Study Start Date : March 2016
Actual Primary Completion Date : May 2019
Actual Study Completion Date : May 2019

Resource links provided by the National Library of Medicine

MedlinePlus related topics: Caregivers Dementia

Arm Intervention/treatment
Experimental: Technology intervention
Patients randomized in the intervention group will receive a technical home monitoring kit for 12 months. The kits will be composed of a control unit and a set of sensors that immediately notify caregivers, through their phones, of any potential risks for the person with dementia. The kit will have home leaving sensors, bed occupancy sensors, smoke and water leak sensors, automatic lights, and other interactive functions. These devices will be connected to a single-board microcontroller that will transmit alarm messages to the caregivers in case of need.
Device: Home monitoring kit

The home monitoring kits notify the caregivers about potentially dangerous situations, such as when the person with dementia:

  • leaves the home without notice, since this might occur in a moment of disorientation;
  • leaves a water tap open;
  • forgets something on the stove;
  • gets out of bed during the night and doesn't come back within a certain time interval;
  • never goes to the bathroom in 24 hours;
  • never opens refrigerator door in 24 hours.

Depending on the personal choice of the study participants, the kit will also :

  • automatically turn on a light to help avoid a fall during the night;
  • alert the caregiver when the temperature in the house falls or rises excessively;
  • act as burglar alarm in some areas of the home.

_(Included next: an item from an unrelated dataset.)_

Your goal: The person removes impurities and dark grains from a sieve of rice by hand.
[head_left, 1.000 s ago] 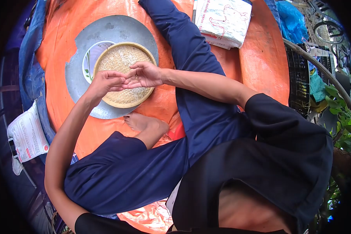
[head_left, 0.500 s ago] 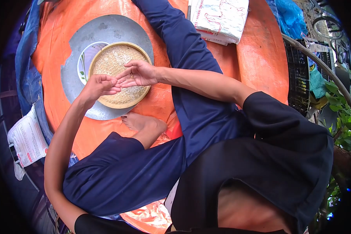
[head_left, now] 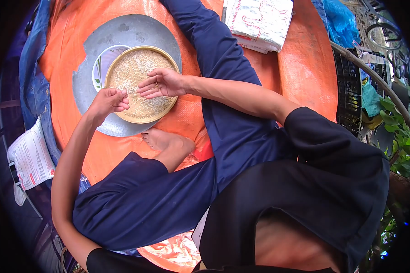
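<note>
A round woven basket (head_left: 108, 77) with a pale rim holds a layer of light, husked-looking grain (head_left: 143, 63). Above its right part, my right hand (head_left: 163, 84) is held palm up with the fingers stretched out. A few tiny specks seem to lie in that palm, too small to make out. At the basket's lower left edge, my left hand (head_left: 109, 101) has thumb and fingers pinched together. Whatever sits at its fingertips is too small to name. The two hands are apart.
The basket rests over a white bowl with a leaf pattern (head_left: 98, 68), on a grey metal tray (head_left: 89, 48). An orange tarp (head_left: 300, 68) lies underneath. My bare foot (head_left: 157, 139) is beside the tray. Printed sacks (head_left: 259, 22) and a black crate (head_left: 346, 86) stand rightward.
My left hand has drawn away to the left from my right hand's fingertips, where the two were touching. My right hand stays palm up over the basket.
</note>
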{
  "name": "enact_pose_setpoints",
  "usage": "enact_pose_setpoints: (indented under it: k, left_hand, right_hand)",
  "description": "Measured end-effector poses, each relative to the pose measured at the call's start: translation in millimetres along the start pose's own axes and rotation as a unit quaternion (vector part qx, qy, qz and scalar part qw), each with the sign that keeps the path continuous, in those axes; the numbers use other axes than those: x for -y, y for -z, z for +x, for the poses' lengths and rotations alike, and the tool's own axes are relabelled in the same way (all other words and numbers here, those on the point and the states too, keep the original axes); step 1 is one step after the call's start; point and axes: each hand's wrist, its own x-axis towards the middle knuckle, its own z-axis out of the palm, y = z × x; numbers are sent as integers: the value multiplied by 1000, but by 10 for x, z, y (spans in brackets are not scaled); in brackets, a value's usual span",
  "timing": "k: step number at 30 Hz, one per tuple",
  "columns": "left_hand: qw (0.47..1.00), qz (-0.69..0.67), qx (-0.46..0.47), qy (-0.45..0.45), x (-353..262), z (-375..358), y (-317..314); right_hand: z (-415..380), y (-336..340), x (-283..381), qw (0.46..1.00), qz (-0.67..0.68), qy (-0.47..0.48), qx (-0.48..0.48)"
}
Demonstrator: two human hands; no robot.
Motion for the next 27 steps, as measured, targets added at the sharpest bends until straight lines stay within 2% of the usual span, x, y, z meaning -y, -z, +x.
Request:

No Intervention: Usual care
Patients receiving usual care, as provided to people with dementia in Southern Sweden can vary. In the target area, people with dementia usually receive comparable pharmaceutical treatment depending on the dementia type, as prescribed by a general practitioner or a specialist at a memory clinic. The social worker from the Municipality ("Biståndshandläggaren") where the person resides, together with the district nurse, have a meaningful role in tailoring the care plan by mediating access to other care services such as respite care homes, home help and (dementia) nurse home visits. Use of such services depends on the specific needs of the person with dementia, which can also be unrelated to dementia, but rather dependent upon concomitant health and social issues.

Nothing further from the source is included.